EXERCISE DIRECTIONS - Transcribe the records below exactly, leaving out any pictures.

Data excerpts:
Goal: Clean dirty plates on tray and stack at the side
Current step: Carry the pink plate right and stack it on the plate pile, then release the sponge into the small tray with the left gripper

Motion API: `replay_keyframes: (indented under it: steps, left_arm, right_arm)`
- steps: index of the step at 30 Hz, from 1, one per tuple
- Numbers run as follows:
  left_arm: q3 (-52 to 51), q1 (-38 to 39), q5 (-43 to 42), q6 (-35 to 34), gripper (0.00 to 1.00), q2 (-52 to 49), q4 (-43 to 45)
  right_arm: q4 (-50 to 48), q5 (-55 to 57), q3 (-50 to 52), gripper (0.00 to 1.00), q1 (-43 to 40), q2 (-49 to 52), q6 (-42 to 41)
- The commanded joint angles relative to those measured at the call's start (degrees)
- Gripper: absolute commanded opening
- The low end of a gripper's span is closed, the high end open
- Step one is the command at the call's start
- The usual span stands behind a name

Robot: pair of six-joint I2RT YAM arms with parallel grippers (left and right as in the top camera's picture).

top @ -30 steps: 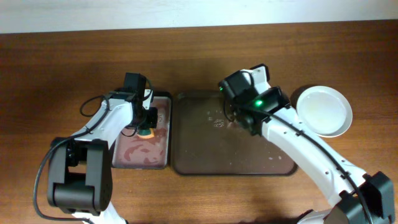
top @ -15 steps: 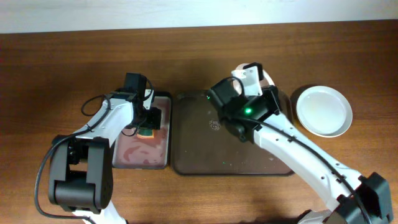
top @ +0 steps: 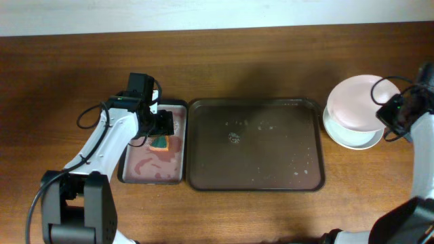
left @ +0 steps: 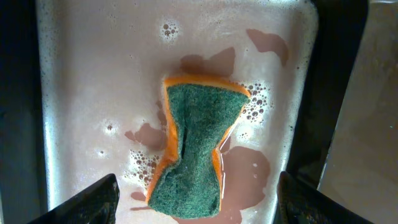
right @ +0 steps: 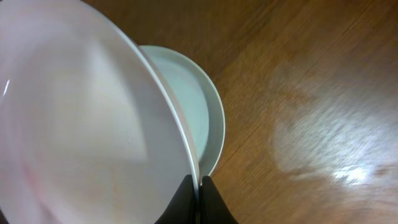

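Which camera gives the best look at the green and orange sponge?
The left wrist view: the green-topped, orange-edged sponge fills the centre, lying in pinkish soapy water. The overhead view shows only a small, partly hidden bit of it. The right wrist view misses it.

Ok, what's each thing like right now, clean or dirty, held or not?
pink plate: wiped clean, tilted, held by its rim.
bottom plate: clean, lying flat.
dark tray: no plates, wet spots.
sponge: lying in pinkish soapy water.
left end effector: open above sponge.
right end effector: shut on pink plate.
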State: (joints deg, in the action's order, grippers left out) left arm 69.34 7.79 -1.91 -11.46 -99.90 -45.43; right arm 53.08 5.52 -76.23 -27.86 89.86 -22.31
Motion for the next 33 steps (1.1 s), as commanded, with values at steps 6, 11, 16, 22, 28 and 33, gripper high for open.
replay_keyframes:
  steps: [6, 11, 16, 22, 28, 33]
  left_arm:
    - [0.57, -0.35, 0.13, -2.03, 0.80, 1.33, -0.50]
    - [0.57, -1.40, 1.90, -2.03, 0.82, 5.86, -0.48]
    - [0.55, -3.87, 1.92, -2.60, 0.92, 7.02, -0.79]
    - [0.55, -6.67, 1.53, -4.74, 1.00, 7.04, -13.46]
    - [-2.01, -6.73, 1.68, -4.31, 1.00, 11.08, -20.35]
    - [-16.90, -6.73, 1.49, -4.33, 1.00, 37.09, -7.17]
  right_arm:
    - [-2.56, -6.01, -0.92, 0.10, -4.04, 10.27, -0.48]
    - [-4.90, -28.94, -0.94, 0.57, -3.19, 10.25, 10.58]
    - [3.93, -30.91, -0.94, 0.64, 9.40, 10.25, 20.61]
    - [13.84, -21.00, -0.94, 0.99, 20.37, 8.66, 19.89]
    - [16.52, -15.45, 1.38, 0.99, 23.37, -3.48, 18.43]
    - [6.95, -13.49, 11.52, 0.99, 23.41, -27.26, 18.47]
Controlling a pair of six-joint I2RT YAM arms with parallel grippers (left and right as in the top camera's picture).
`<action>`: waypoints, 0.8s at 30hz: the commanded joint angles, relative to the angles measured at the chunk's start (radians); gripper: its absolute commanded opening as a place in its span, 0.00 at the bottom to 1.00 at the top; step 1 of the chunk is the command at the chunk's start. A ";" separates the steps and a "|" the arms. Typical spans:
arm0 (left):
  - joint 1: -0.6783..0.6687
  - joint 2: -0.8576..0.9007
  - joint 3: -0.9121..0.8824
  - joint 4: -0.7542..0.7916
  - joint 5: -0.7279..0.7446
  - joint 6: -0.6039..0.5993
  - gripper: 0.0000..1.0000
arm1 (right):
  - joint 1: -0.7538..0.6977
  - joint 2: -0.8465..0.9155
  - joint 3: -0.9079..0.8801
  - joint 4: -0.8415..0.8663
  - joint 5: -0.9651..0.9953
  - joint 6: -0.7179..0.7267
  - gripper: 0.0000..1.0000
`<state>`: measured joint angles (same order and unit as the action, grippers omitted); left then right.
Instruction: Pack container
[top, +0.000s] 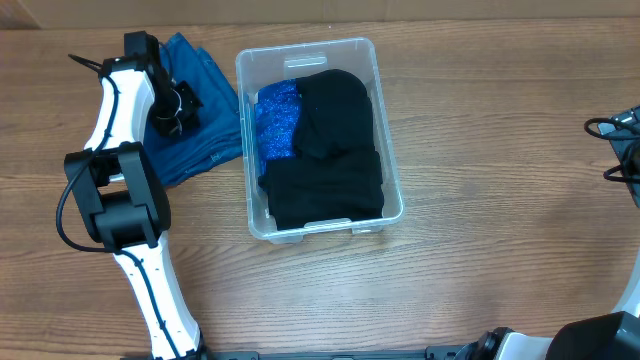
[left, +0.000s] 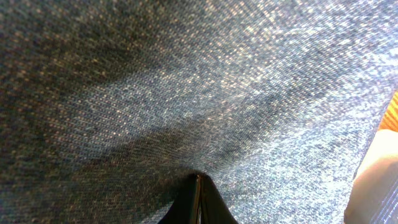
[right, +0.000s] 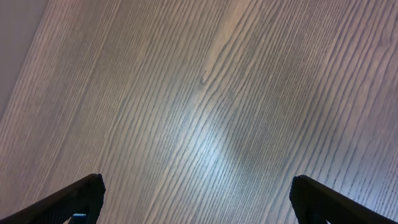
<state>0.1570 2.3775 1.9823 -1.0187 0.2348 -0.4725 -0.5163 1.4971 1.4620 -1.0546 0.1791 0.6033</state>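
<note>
1. The container (top: 391, 140) sits mid-surface (top: 480, 280), a little left of centre in the overhead view, with its open top facing up.
2. Its long axis runs from the far edge toward the robot's side. It is slightly skewed, so the near end leans to the right.
3. Inside there is a black cloth (top: 335, 105) at the far end and another black cloth (top: 325, 190) at the near end. A sparkly blue cloth (top: 277, 125) is tucked along the left wall.
4. The left claw (top: 175, 110) is down over a blue cloth (top: 210, 140) that lies on the surface just beside the container's left wall.
5. So the container lies to that claw's right, near it but not touching, with the blue cloth's edge between them.
6. In the left wrist view, blue weave fills the frame. The fingertips (left: 198, 199) are pressed together, so the claw is closed. I cannot tell whether any fabric is pinched between them.
7. The right claw (right: 196, 202) is spread wide open with nothing between its fingers, and only bare wood shows beneath it.
8. The container does not appear in the right wrist view at all.
</note>
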 joint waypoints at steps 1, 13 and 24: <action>-0.015 0.113 0.033 -0.089 0.045 0.021 0.04 | -0.003 0.000 -0.005 0.005 -0.001 0.007 1.00; 0.126 0.094 0.511 -0.340 -0.111 0.058 0.61 | -0.003 0.000 -0.005 0.005 -0.001 0.007 1.00; 0.322 0.095 0.513 -0.344 0.010 0.085 1.00 | -0.003 0.000 -0.005 0.005 -0.001 0.007 1.00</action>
<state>0.4545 2.4725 2.5233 -1.3830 0.1894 -0.4191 -0.5163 1.4971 1.4620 -1.0546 0.1795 0.6029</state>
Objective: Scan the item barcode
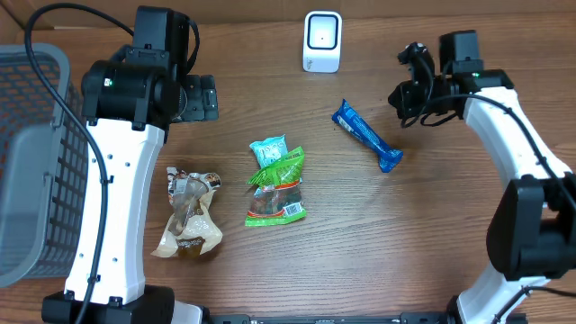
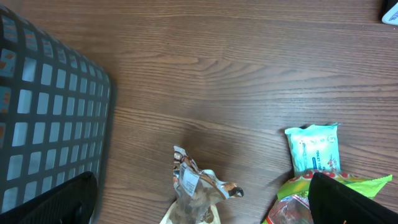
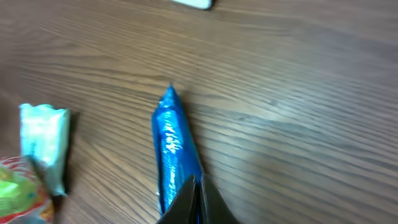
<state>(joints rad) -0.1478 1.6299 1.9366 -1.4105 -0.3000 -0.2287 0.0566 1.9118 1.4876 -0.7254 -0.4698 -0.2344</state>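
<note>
A blue wrapped bar (image 1: 367, 137) lies slanted on the wooden table, right of centre. My right gripper (image 1: 405, 93) hovers just beyond the bar's far right side. In the right wrist view its fingers (image 3: 198, 182) are pressed together above the bar (image 3: 175, 149), with nothing between them. A white barcode scanner (image 1: 322, 40) stands at the back middle. My left gripper (image 1: 196, 97) is at the back left, wide open. In the left wrist view it (image 2: 202, 202) hangs empty above a brown snack bag (image 2: 196, 190).
A teal packet (image 1: 268, 151), a green snack bag (image 1: 277, 191) and the brown snack bag (image 1: 189, 214) lie left of centre. A grey mesh basket (image 1: 27, 162) fills the left edge of the table.
</note>
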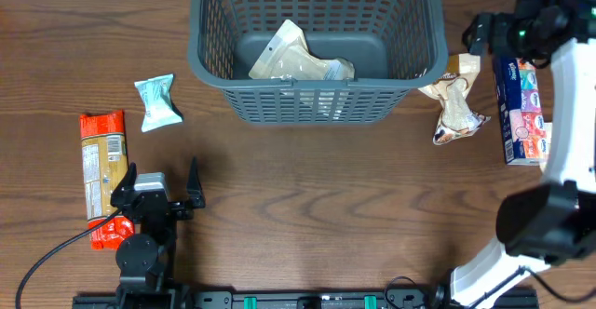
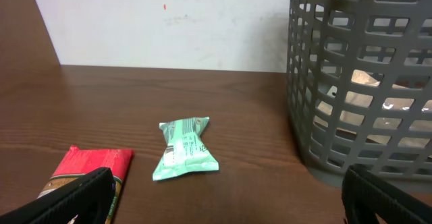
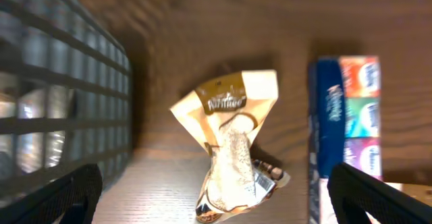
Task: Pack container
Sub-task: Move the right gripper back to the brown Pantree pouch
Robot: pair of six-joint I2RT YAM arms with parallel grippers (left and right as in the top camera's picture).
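Left fingers [image 2: 74,197] and right fingers [image 3: 61,197] gape apart; crinkled pouch [image 3: 233,143] lies beside lattice-walled container [image 1: 270,104].

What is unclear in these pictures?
Overhead: far rim of the container, cut by the top edge.
Overhead: part of the tissue pack, under the right arm.
Left wrist: near end of the red packet, past the bottom edge.
Right wrist: print on the beige pouch, blurred.

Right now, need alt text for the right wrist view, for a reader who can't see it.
A crumpled tan snack pack lies on the wooden table, between the grey lattice container on the left and a blue tissue pack on the right. The right fingers frame the bottom corners, wide open and holding nothing.
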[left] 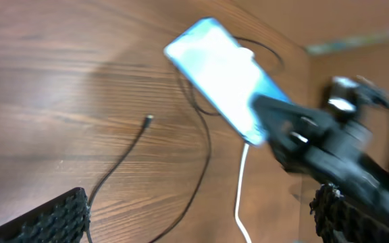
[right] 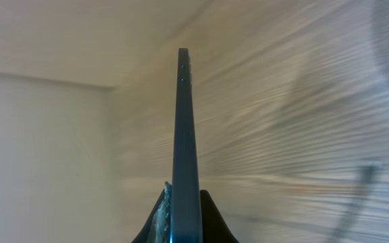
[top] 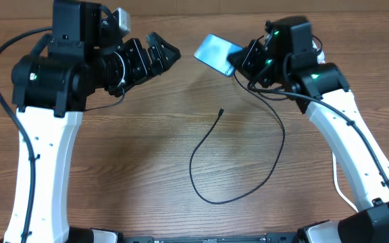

PROBLEM SOLUTION -
Goal: Clean dirty plates on tray and stack at the side
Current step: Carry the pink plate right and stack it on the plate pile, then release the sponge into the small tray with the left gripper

Motion API: `replay_keyframes: (indented under it: steps, left_arm, right_arm)`
- steps: index of the step at 30 Hz, from 1, one per tuple
- Numbers run as follows:
  left_arm: q3 (-52 to 51), q1 (-38 to 39), q5 (-43 to 42), q6 (-35 to 34), gripper (0.00 to 1.00), q2 (-52 to 49), q4 (-43 to 45)
  right_arm: q4 (-50 to 48), q5 (-55 to 57), q3 (-50 to 52), gripper (0.00 to 1.00), q1 (-43 to 40), q2 (-49 to 52), q6 (-42 to 41)
- The commanded joint angles relative to those measured at the call's start (degrees)
- Gripper: absolute commanded opening
- The low end of a gripper's span is closed, the high end open
- Step one is the command at the call's start
- The usual span stands behind a name

Robot: pair of six-joint I2RT YAM arms with parallel grippers (left and right as in the top camera's picture).

top @ -30 steps: 
top @ -15 steps: 
top @ +0 steps: 
left @ +0 steps: 
right @ +0 steps: 

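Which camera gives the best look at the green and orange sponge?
The left wrist view: the green-topped, orange-edged sponge fills the centre, lying in pinkish soapy water. The overhead view shows only a small, partly hidden bit of it. The right wrist view misses it.

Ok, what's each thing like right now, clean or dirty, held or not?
pink plate: wiped clean, tilted, held by its rim.
bottom plate: clean, lying flat.
dark tray: no plates, wet spots.
sponge: lying in pinkish soapy water.
left end effector: open above sponge.
right end effector: shut on pink plate.
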State: (joints deg, in the action's order, grippers left out) left arm 69.34 7.79 -1.91 -11.46 -99.90 -45.43; right arm 53.08 5.52 -76.23 -27.86 89.86 -22.31
Motion for the next 33 steps (1.1 s), as commanded, with values at steps 6, 11, 16, 22, 28 and 33, gripper high for open.
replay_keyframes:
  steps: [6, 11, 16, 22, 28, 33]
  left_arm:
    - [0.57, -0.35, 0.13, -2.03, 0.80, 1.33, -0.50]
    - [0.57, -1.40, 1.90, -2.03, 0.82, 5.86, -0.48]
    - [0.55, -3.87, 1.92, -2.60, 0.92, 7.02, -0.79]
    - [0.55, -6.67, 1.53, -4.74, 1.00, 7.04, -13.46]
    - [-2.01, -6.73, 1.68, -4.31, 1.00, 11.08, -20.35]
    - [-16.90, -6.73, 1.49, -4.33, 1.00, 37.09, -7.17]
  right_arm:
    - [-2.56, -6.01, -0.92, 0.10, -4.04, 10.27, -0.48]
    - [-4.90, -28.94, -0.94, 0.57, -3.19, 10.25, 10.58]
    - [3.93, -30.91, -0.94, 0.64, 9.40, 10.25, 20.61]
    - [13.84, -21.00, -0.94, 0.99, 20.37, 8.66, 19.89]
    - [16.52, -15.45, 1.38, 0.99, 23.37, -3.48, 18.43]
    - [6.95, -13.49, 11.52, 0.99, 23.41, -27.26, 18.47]
Controlling a pair of six-joint I2RT YAM arms with parallel grippers (left and right as in the top camera's picture).
`<action>`: waypoints, 0.8s at 30hz: the commanded joint angles, relative to the angles measured at the chunk's start (radians); gripper: its absolute commanded opening as a place in its span, 0.00 at the bottom to 1.00 at the top; step 1 of the chunk is the command at the chunk's start. A ";" separates the steps and a "|" the arms. Typical spans:
arm0 (left):
  - joint 1: -0.6783..0.6687
  - joint 2: -0.8576..0.9007
  - joint 3: -0.9121..0.8824
  - joint 4: -0.7542..0.7916
  - joint 5: -0.7279..0.7446
  - joint 6: -0.6039..0.5993
  - gripper: 0.0000..1.0000
arm1 (right):
  - joint 1: -0.7538..0.6977
  - joint 2: -0.8465..0.9155
  - joint 3: -0.9079..0.8801
  - joint 4: -0.8415..0.8663
  - joint 5: -0.9651..0.9953
  - joint 6: -0.7179..0.7267
  - gripper: 0.0000..1.0000
`<state>`: measured joint angles (same order and unit as the action, grippers omitted); left then right.
Instruction: Pack container
[top, +0.000s] 
[left, +0.000s] 
[right, +0.000s] 
<state>0.1570 2.3775 1.9823 -1.0187 0.2348 -0.4725 -0.5163 1.4971 1.4620 -1.0546 0.1791 0.6033</state>
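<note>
1. The container (top: 391, 140) sits mid-surface (top: 480, 280), a little left of centre in the overhead view, with its open top facing up.
2. Its long axis runs from the far edge toward the robot's side. It is slightly skewed, so the near end leans to the right.
3. Inside there is a black cloth (top: 335, 105) at the far end and another black cloth (top: 325, 190) at the near end. A sparkly blue cloth (top: 277, 125) is tucked along the left wall.
4. The left claw (top: 175, 110) is down over a blue cloth (top: 210, 140) that lies on the surface just beside the container's left wall.
5. So the container lies to that claw's right, near it but not touching, with the blue cloth's edge between them.
6. In the left wrist view, blue weave fills the frame. The fingertips (left: 198, 199) are pressed together, so the claw is closed. I cannot tell whether any fabric is pinched between them.
7. The right claw (right: 196, 202) is spread wide open with nothing between its fingers, and only bare wood shows beneath it.
8. The container does not appear in the right wrist view at all.
</note>
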 joint waypoints at steps 1, 13 and 24: <action>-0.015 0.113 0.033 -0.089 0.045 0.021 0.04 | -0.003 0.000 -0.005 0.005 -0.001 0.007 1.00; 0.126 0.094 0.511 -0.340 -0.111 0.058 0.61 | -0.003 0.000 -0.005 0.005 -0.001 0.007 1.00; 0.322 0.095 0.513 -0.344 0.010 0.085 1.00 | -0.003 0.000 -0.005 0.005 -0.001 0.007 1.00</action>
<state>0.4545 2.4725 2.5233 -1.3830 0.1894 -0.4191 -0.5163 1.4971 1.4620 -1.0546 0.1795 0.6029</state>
Objective: Scan the item barcode
<state>(joints rad) -0.1478 1.6299 1.9366 -1.4105 -0.3000 -0.2287 0.0566 1.9118 1.4876 -0.7254 -0.4698 -0.2344</state>
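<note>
A blue wrapped bar (image 1: 367, 137) lies slanted on the wooden table, right of centre. My right gripper (image 1: 405, 93) hovers just beyond the bar's far right side. In the right wrist view its fingers (image 3: 198, 182) are pressed together above the bar (image 3: 175, 149), with nothing between them. A white barcode scanner (image 1: 322, 40) stands at the back middle. My left gripper (image 1: 196, 97) is at the back left, wide open. In the left wrist view it (image 2: 202, 202) hangs empty above a brown snack bag (image 2: 196, 190).
A teal packet (image 1: 268, 151), a green snack bag (image 1: 277, 191) and the brown snack bag (image 1: 189, 214) lie left of centre. A grey mesh basket (image 1: 27, 162) fills the left edge of the table.
</note>
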Task: Pack container
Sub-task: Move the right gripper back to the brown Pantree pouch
Robot: pair of six-joint I2RT YAM arms with parallel grippers (left and right as in the top camera's picture).
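Left fingers [image 2: 74,197] and right fingers [image 3: 61,197] gape apart; crinkled pouch [image 3: 233,143] lies beside lattice-walled container [image 1: 270,104].

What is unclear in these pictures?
Overhead: far rim of the container, cut by the top edge.
Overhead: part of the tissue pack, under the right arm.
Left wrist: near end of the red packet, past the bottom edge.
Right wrist: print on the beige pouch, blurred.

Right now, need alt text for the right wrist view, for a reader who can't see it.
A crumpled tan snack pack lies on the wooden table, between the grey lattice container on the left and a blue tissue pack on the right. The right fingers frame the bottom corners, wide open and holding nothing.
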[left] 
[right] 
[top] 

There is nothing more to the answer.